Bug 2096496

Summary:	FIPS issue on OCP SNO with RT Kernel via performance profile
Product:	OpenShift Container Platform	Reporter:	Anil Dhingra <adhingra>
Component:	Machine Config Operator	Assignee:	Yu Qi Zhang <jerzhang>
Machine Config Operator sub component:	Machine Config Operator	QA Contact:	Rio Liu <rioliu>
Status:	CLOSED ERRATA	Docs Contact:
Severity:	urgent
Priority:	high	CC:	aygarg, dagray, jerzhang, jmencak, mco-triage, mkrejci, nm-s, sregidor
Version:	4.10
Target Milestone:	---
Target Release:	4.11.0
Hardware:	x86_64
OS:	Linux
Whiteboard:
Fixed In Version:		Doc Type:	Bug Fix
Doc Text:	Cause: If you attempt to create a cluster with both FIPS and realtime kernel enabled, it is highly possible the MCO will degrade due to a merge logic issue within the code Consequence: The MCO will degrade. Can be workaround'ed with https://bugzilla.redhat.com/show_bug.cgi?id=2096496#c10 Fix: Workaround above or update to version with MCO fix Result:	Story Points:	---
Clone Of:		Environment:
Last Closed:	2022-08-10 11:17:47 UTC	Type:	Bug
Regression:	---	Mount Type:	---
Documentation:	---	CRM:
Verified Versions:		Category:	---
oVirt Team:	---	RHEL 7.3 requirements from Atomic Host:
Cloudforms Team:	---	Target Upstream Version:
Embargoed:
Bug Depends On:
Bug Blocks:	2099686

Description Anil Dhingra 2022-06-14 03:58:51 UTC

Description of problem:
1- Its an SNO deployment - so master & worker on the same node .
2- install-config.yaml during deployment was used to enable  fips option as true .
3 - As its for telco use case so they need to tune some kernel parameters ( to use with like sriov  )

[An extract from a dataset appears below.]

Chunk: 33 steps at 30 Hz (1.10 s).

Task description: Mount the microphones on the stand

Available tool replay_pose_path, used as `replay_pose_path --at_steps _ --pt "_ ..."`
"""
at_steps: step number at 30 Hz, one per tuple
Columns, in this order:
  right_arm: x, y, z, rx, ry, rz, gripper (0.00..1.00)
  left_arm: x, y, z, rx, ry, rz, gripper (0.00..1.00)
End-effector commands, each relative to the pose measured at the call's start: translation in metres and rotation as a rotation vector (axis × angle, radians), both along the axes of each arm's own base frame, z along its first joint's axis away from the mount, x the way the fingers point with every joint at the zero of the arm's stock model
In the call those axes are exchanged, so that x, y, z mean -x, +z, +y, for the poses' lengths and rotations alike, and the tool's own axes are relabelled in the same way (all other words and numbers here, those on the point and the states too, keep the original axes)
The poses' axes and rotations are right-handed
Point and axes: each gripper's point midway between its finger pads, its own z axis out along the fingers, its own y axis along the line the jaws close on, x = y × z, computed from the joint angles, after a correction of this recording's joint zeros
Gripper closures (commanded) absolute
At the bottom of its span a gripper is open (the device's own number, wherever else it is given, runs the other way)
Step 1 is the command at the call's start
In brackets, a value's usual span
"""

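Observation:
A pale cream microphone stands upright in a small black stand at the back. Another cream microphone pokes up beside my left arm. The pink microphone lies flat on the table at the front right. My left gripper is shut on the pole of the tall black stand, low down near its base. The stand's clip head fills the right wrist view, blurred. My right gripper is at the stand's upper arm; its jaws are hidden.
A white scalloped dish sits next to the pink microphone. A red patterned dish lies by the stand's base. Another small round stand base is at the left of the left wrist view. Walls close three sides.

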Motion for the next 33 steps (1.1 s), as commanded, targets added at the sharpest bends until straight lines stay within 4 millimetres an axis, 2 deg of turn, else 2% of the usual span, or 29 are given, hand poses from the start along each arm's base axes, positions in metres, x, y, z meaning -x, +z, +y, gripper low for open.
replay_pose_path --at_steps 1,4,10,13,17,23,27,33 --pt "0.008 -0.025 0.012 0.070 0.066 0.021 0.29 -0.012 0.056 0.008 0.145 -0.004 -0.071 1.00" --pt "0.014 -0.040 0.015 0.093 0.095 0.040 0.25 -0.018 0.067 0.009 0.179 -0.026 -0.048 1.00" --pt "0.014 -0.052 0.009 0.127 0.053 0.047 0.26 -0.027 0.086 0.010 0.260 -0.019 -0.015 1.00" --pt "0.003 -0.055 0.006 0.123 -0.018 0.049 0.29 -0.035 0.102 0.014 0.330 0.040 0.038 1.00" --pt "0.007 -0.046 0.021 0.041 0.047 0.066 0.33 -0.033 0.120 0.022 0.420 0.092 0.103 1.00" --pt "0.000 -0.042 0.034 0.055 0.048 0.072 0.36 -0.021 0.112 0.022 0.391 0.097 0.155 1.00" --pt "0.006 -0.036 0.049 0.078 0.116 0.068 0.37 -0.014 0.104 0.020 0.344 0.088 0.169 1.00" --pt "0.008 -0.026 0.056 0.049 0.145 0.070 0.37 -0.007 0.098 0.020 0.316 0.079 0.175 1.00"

4 - to tune those parameters we use PAO - performance addon operator & apply a profile  [1] 
5-  Below parameters were changed on fips enabled cluster , no idea which parameter is not compatible with RT kernel but error msg points to FIPS - which is trying to revert FIPS   [2]
6 - if we disable RT kernel -& deploy performance profile  it works fine .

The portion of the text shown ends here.